Design strategies identified by OptDesign for biochemical production in E. coli. Reaction names and their arrow symbols in the same color mean that they must be manipulated in mutant strains. Reaction names colored only (i.e., red, green, or blue) mean that they are alternative manipulations. Dashed arrows represent a merge of multiple conversion steps to metabolites. Design strategies are summarized in boxes above the simplified metabolic maps.
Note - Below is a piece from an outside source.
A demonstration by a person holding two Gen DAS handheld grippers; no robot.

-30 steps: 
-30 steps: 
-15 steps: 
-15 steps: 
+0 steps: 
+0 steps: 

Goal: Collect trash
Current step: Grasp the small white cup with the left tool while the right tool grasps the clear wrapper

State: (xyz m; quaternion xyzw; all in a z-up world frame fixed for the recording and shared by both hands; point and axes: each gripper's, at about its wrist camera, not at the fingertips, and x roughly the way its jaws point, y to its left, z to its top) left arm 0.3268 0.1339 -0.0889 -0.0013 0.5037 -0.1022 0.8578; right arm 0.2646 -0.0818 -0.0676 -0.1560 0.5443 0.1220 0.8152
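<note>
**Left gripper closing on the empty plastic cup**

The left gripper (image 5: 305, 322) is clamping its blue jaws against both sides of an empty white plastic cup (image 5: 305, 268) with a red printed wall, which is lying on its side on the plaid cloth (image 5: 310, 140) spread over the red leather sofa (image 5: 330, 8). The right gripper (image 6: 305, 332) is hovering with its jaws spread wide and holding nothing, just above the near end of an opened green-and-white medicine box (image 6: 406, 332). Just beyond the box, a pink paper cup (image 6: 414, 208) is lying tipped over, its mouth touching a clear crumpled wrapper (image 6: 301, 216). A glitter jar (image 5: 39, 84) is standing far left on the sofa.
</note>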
Abbreviations of metabolite names are as follows: g6p, glucose-6-phosphate; f6p, d-fructose 6-phosphate; g3p, glyceraldehyde-3-phosphate; 13dpg, 3-phospho-D-glyceroyl phosphate; 3gp, 3-phospho-d-glycerate; 6pgc, 6-phospho-d-gluconate; ru5p-D, d-ribulose 5-phosphate; r5p, alpha-d-ribose 5-phosphate; xu5p-D, d-xylulose 5-phosphate; dhap, dihydroxyacetone phosphate; mthgxl, methylglyoxal; pep, phosphoenolpyruvate; pyr, pyruvate; lac-D: d-lactate; dxyl5p, 1-deoxy-d-xylulose 5-phosphate; ipdp, isopentenyl diphosphate; frdp, farnesyl diphosphate; ggdp, geranylgeranyl diphosphate; phyto, all-trans-phytoene; ppi, diphosphate; pi, phosphate; gly, glycine; mlthf, 5,10-methylenetetrahydrofolate; flxso, flavodoxin semi oxidized; flxr, flavodoxin reduced; accoa, acetyl-CoA; cit, citrate; icit, isocitrate; akg, 2-oxoglutarate; succ, succinate; fum, fumarate; mal-L, l-malate; oaa, oxaloacetate; hom-L, l-homoserine; thr-L, l-threonine; dhor-S, (S)-dihydroorotate; orot, orotate; malcoa, malonyl-CoA; cma, coumaric acid; cmcoa, coumaroyl-CoA; chal, naringenine chalcone; fad, flavin adenine dinucleotide oxidized; fadh2, flavin adenine dinucleotide reduced. Abbreviations of reaction names are referred to the iML1515 model definitions.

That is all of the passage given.